Gluten Free, Dairy Free Lasagna

Meat mix
3lb ground beef (2 would probably do but I wanted to increase the meat with the lack of cheese)
2 small bulbs garlic - minced
4 large onions
2 bell peppers
Italian seasoning
Sea salt

(This is very close to what I make for spaghetti sauce as well but I like it a little thicker for pasta sauce)
5 lb carrots-shredded
1 head cauliflower- chopped into 1" chunks and steamed
1 large handful spinach- steamed
2 6oz cans tomato paste
2 28oz cans diced tomatoes
1/4 cup nutritional yeast
Sea salt
Triple Flake
Italian Seasoning

Additional layers
2 lb fresh mushrooms
4 cans olives sliced (or as many cans of sliced olives as you like, depending on your brand)
16oz spinach- steamed and chopped

Meat mix
Brown your beef in batches seasoning with sea salt and italian seasoning to taste. Sweat out the onions and garlic until just transparent then add bell peppers until soft. Mix with beef, cover and set aside.
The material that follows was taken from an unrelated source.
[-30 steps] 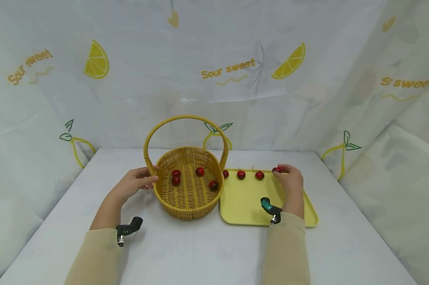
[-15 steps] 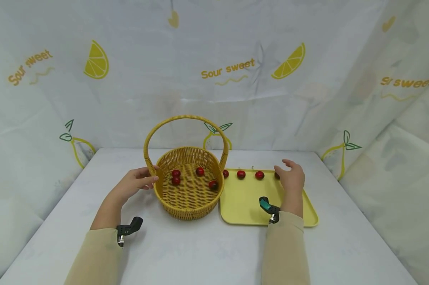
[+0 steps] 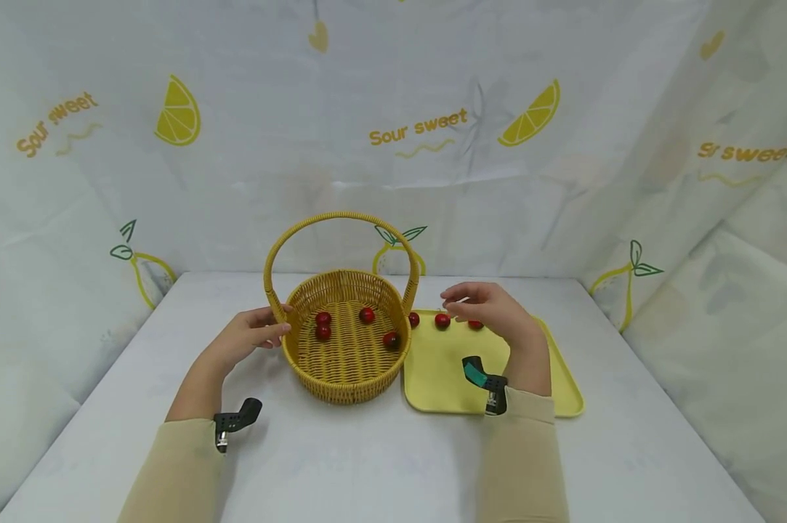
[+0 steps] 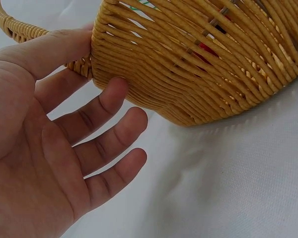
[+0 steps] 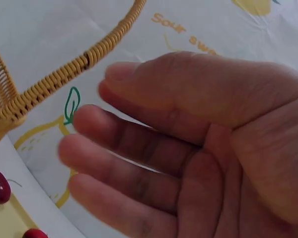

Shred 5lbs of carrots in the food processor. Add to large kettle with a little water and a tight lid, cook on med-high until soft. At the same time steam your cauliflower until soft. Add to carrots, change water to avoid bitterness and steam your spinach for about 2 minutes. Puree together with the 2-6 oz cans of tomato paste. This is the easiest way to get the paste integrated. When you have the desired consistency add in 2-28 oz cans diced tomatoes, 1/4 cup nutritional yeast or to taste (adds a cheese like flavor) and season with sea salt, kelp or triple flake and italian seasoning to taste. Add water as needed to thin the sauce so it is quite spreadable.

Boil water to cook your noodles one pans worth at a time. Mine took three minutes to cook. Take the noodles out immediately but do not rinse. Now is the time to work quickly before you noodles dry out and stick together.

I kept kitchen scissors on hand too for fitting ends. If you plan to remove them from the pan when frozen, don't forget to cover the bottom with parchment paper.

Start with a thin layer of sauce. Place in a layer of noodles. Top with cut steamed spinach squeased out well to remove as much of the water as possible. Just rip off little pieces from what is now a ball of spinach in your hand and dob all over. Next layer olives, then mushrooms then a healthy handful or meat mix. Add sauce and spread it out. Apply your next layer of noodles. Top with olives, mushrooms, meat mix and more sauce.

Repeat this as many times as you have pans for. When finished cover with several layers of plastic wrap, label and freeze. I added little cards listing the ingredients, and approximate cooking times. I *think* they should be baked at 350f for 35 min covered with parchment or foil then uncovered for 10-20 minutes or until done.